Exercise: Your answer should consist of each line below that includes the word "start".

Exercise material:
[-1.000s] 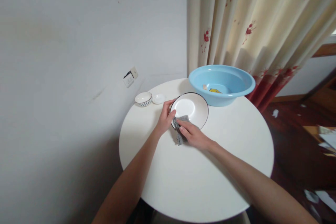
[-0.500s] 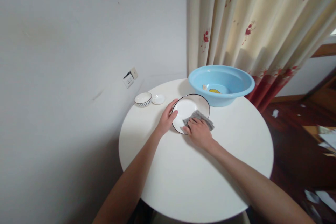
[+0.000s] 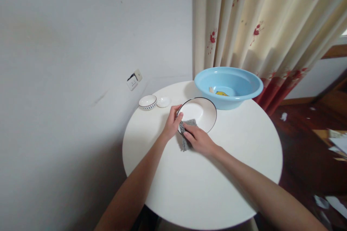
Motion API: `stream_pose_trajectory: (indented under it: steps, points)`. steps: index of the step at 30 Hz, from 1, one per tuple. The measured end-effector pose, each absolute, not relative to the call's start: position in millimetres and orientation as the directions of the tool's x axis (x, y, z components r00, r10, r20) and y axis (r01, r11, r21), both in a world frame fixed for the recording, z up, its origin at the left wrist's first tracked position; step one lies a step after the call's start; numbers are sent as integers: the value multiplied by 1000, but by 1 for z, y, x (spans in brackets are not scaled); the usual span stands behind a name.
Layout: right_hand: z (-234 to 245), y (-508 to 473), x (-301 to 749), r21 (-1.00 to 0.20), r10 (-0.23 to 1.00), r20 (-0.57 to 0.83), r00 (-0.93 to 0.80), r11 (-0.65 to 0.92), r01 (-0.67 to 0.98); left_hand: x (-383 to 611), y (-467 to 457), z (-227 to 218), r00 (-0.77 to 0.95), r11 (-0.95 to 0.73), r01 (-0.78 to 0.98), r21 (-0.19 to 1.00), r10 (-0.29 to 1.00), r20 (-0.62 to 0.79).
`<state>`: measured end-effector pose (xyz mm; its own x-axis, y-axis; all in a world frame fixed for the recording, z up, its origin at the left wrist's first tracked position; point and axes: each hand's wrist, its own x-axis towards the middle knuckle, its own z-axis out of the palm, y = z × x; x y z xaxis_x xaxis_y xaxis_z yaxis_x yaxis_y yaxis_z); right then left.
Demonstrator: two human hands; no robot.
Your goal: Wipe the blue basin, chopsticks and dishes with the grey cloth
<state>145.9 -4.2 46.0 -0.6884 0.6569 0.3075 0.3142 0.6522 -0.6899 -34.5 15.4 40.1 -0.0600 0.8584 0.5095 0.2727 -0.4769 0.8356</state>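
Holding bowl (image 3: 200,111) with left hand (image 3: 171,123); grasping cloth (image 3: 191,122) with right hand (image 3: 200,140), swept back from opposite side to just beside left grip, apparently mid-wipe.

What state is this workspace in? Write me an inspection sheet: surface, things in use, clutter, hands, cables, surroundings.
Surface: round white table, top smooth-looking.
Things in use: large round white dark-rimmed bowl; grey fabric cloth over its near-left edge.
Clutter: small round white bowl with dark marks beside small round white dish; oval light-blue basin, seemingly plastic, behind.
Hands: left hand grips the large bowl's left rim; right hand holds the cloth against the bowl.
Cables: nothing seen.
Surroundings: pale wall with white socket; cream fabric curtain with red flowers; dark reddish floor.
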Motion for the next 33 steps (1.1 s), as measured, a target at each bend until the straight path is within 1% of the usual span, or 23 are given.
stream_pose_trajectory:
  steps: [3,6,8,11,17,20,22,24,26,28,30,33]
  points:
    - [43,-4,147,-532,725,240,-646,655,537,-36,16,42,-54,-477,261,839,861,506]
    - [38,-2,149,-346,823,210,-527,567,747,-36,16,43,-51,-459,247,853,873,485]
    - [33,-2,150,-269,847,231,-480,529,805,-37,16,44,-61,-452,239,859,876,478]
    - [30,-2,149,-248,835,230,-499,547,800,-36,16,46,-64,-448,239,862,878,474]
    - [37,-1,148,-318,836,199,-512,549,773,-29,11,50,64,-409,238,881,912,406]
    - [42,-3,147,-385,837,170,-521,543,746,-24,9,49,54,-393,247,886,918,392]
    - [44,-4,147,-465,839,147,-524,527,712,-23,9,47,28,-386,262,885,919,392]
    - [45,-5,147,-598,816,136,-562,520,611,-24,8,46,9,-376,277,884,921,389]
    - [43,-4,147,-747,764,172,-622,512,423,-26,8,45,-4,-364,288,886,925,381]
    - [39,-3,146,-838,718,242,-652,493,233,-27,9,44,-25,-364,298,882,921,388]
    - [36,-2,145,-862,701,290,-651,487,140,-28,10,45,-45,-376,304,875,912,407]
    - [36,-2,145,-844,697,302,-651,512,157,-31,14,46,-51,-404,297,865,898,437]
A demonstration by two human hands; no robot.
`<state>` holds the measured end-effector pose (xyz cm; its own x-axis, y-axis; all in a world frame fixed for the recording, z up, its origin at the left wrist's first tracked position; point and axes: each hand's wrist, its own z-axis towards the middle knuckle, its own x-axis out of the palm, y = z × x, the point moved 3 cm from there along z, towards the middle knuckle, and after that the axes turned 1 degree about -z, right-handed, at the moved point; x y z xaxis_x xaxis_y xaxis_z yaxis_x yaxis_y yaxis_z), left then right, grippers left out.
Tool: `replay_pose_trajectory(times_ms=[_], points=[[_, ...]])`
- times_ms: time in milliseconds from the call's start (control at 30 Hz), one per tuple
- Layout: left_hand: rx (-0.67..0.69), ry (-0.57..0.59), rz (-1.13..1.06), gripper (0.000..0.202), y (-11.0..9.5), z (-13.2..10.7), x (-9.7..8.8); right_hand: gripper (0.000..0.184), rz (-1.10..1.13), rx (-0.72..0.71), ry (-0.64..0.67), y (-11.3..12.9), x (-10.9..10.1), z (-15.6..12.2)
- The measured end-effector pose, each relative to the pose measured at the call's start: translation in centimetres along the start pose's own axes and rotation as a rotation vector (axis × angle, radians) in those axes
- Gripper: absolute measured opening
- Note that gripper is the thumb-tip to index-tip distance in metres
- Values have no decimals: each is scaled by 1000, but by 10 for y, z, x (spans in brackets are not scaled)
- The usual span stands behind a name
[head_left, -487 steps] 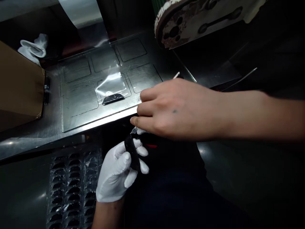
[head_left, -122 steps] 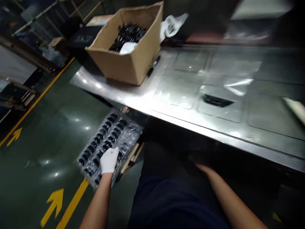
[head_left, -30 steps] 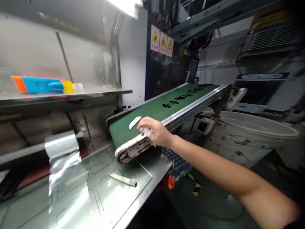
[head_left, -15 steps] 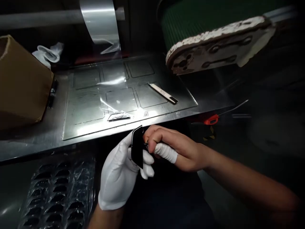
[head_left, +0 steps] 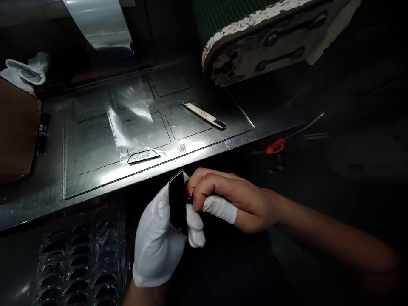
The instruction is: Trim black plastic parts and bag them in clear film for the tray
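Note:
My left hand [head_left: 159, 242], in a white glove, is closed round a small black plastic part [head_left: 177, 208] held upright below the table's front edge. My right hand [head_left: 232, 202] is bare with a white cot on one finger; its fingers are curled and pinched against the part's upper right edge, on something too small to make out. On the metal plate [head_left: 95, 170] above lies another dark part [head_left: 142, 156] under clear film [head_left: 134, 117]. A white utility knife [head_left: 205, 115] lies on the plate to the right.
A clear film roll [head_left: 95, 21] hangs at the back. The conveyor's end [head_left: 255, 42] juts over the table at the upper right. A cardboard box [head_left: 15, 136] stands at the left, a white glove [head_left: 25, 72] behind it. A blister tray of black parts [head_left: 83, 263] sits low left. A red-handled tool [head_left: 276, 146] hangs right.
A second ago my right hand was reaching onto the green conveyor belt. Since half a second ago both hands stay together on the black part, and my view has shifted slightly.

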<state>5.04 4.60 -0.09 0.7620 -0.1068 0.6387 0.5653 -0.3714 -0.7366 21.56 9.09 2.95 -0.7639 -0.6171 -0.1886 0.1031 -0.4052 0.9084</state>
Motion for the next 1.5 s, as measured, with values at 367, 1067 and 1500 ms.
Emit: replay_pose_trajectory(times_ms=[367,1067,1500], points=[[2,-45,-76,43,5,-3,3,9,47,31,-59,-3,2,-4],[-122,-64,-114,70,11,-13,-31,21,-324,-286,-273,-12,12,-11],[19,4,-230,36,18,-13,-18,44,240,183,-225,-23,18,-10]])
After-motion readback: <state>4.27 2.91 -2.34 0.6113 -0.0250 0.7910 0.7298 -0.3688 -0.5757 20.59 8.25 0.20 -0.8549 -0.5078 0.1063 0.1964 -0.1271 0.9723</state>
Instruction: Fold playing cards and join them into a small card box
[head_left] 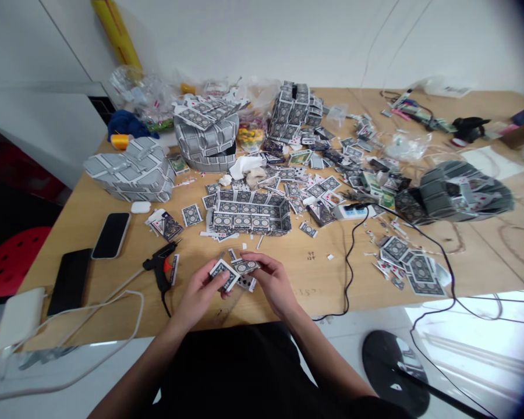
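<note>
Near the table's front edge, my left hand [203,291] is closed on a small stack of playing cards [224,274], patterned backs up. My right hand [273,280] pinches a folded playing card [244,266] just beside that stack. Below the two, a face-up card [247,283] with black pips shows partly; which hand holds it, if either, I cannot tell. Beyond my hands stands an open rectangular box [251,224] made of patterned cards. Left of my left hand, a black hot glue gun [161,265] with an orange trigger lies on the table.
Card-covered boxes [133,169] stand at the back, and a heart-shaped one [465,189] at the right. Loose cards and scraps [318,186] litter the middle. A power strip [353,212] trails a black cable. Two phones [111,235] and a white charger [21,317] lie left.
</note>
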`<state>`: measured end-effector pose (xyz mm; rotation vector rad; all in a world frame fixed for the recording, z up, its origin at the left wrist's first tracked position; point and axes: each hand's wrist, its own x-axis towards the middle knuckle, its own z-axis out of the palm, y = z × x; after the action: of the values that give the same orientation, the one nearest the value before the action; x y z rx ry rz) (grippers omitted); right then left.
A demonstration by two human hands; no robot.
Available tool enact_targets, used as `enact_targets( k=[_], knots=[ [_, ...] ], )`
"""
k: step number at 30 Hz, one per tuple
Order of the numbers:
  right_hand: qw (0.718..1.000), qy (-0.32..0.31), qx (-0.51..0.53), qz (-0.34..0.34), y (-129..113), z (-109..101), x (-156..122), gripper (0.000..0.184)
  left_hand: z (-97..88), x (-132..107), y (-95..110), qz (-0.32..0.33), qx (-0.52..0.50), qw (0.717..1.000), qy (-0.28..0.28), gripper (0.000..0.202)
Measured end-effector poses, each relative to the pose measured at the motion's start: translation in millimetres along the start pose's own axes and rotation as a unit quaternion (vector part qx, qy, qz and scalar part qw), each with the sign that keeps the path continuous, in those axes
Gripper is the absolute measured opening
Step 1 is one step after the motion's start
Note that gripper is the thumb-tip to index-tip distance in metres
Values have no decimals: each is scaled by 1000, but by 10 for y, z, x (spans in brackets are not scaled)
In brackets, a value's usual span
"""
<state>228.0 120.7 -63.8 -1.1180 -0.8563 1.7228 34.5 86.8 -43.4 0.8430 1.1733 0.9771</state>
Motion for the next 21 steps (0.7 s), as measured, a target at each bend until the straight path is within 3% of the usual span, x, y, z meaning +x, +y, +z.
enact_targets(
  k=[7,10,15,21],
  knots=[
    [999,34,17,-39,87,8,4,31,80,-23,13,-8,19,1000,-11,42],
    [998,15,24,-60,90,10,-22,37,127,-27,-2,-15,27,999,-33,45],
    [991,12,-60,-117,66,9,-52,27,132,-26,-29,-28,33,998,-50,44],
    [989,37,-88,-114,90,48,-49,23,128,-19,-22,-31,52,997,-54,36]
  ],
)
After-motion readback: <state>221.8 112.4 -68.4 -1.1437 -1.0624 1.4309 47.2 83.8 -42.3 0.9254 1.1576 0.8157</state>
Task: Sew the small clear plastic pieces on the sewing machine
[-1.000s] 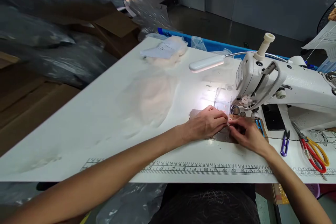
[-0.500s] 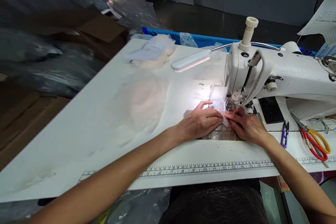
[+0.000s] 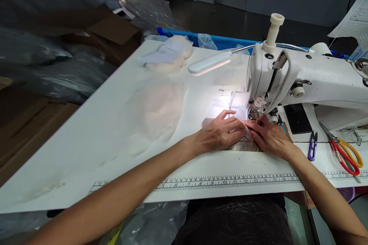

Answer box:
Motion API: `stream_pose_trajectory: (indented under it: steps, points)`. steps: index of the step at 30 Hz, from 1, one per tuple. The measured end-effector pose, each absolute, not relative to the call's start: position in millimetres and orientation as the directions of the tool's x axis (x, y, z components r00, r10, r20) and y axis (r01, r11, r21), both in a world frame fixed for the recording, z up, its origin at the left wrist's first tracked position; step one lies a step after the call's start; numbers are sent as integers: the value multiplied by 1000, but by 1 for z, y, x (spans in brackets are not scaled); the usual span stands behind a name.
- times_ms: time in milliseconds from the call's start (control at 30 Hz), one per tuple
- The measured end-effector pose, each relative to the pose measured at the call's start: translation in centimetres along the start pose's own axes and rotation as a rotation vector (axis × angle, radians) in those axes
Measured end-effector poses, each relative to the pose measured at the motion's start: translation in millimetres along the start pose's own axes and rotation as a unit quaternion (vector part qx, qy, qz and scalar part qw), each with the sign that keeps the path continuous, in those axes
Step 1 is one step after the motion's start

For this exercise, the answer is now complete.